Nothing but the lines below, from the first through the line containing "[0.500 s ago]", should be set down, each one exactly and without pictures.

----------------

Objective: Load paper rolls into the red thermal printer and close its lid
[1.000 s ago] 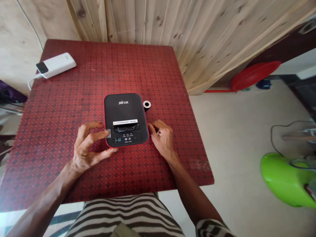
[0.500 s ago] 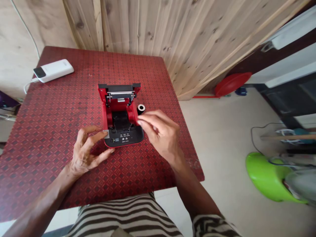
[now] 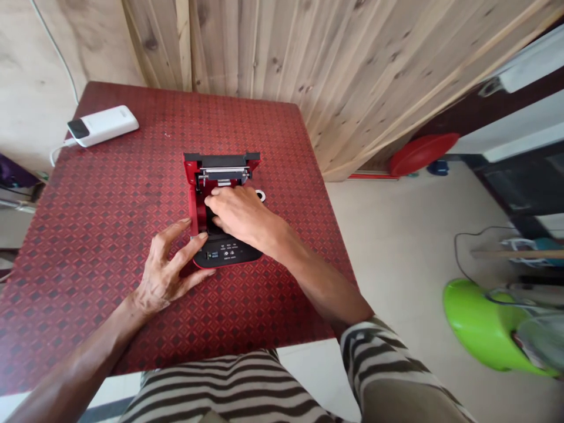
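From the head camera, you see your right hand (image 3: 244, 214) reaching over a red-and-black plastic receipt printer (image 3: 227, 254), which sits near the middle of the tabletop with its lid standing open. Your right fingers (image 3: 215, 200) are slightly curled and dip into the dark paper bay; the hand hides most of the bay, so you cannot tell whether they grip anything. Your left hand (image 3: 167, 273) stays open with its fingers spread, and their tips touch the printer's left side without gripping it.

Just behind your right hand, a small white ring (image 3: 261, 195) shows, partly hidden. A white power bank (image 3: 103, 125) with a white cable lies at the far left of the red diamond-patterned tabletop (image 3: 110, 247), well apart from the printer. Pale wooden planks (image 3: 264, 47) rise behind it. On the floor to the right lie a red round plastic object (image 3: 422, 154) and a bright green plastic object (image 3: 480, 329).
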The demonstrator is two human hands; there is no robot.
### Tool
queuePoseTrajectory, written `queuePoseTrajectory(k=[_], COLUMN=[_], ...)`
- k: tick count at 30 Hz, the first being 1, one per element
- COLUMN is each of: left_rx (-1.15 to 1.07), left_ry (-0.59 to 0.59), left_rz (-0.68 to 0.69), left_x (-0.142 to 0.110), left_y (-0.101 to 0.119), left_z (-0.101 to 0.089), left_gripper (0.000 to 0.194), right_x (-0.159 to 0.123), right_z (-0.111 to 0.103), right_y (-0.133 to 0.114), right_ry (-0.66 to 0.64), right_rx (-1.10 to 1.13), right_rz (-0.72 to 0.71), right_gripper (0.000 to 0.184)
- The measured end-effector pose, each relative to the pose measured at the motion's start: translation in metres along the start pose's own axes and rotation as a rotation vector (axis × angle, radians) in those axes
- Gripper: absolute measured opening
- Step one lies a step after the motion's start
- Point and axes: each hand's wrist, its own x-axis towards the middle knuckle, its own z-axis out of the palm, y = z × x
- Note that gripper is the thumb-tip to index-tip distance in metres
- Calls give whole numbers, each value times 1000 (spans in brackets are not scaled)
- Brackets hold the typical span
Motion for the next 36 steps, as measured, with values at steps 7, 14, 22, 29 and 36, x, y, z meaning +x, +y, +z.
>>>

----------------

- [Answer for the task]
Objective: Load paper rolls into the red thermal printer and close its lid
[1.000 s ago] 
[0.500 s ago] 

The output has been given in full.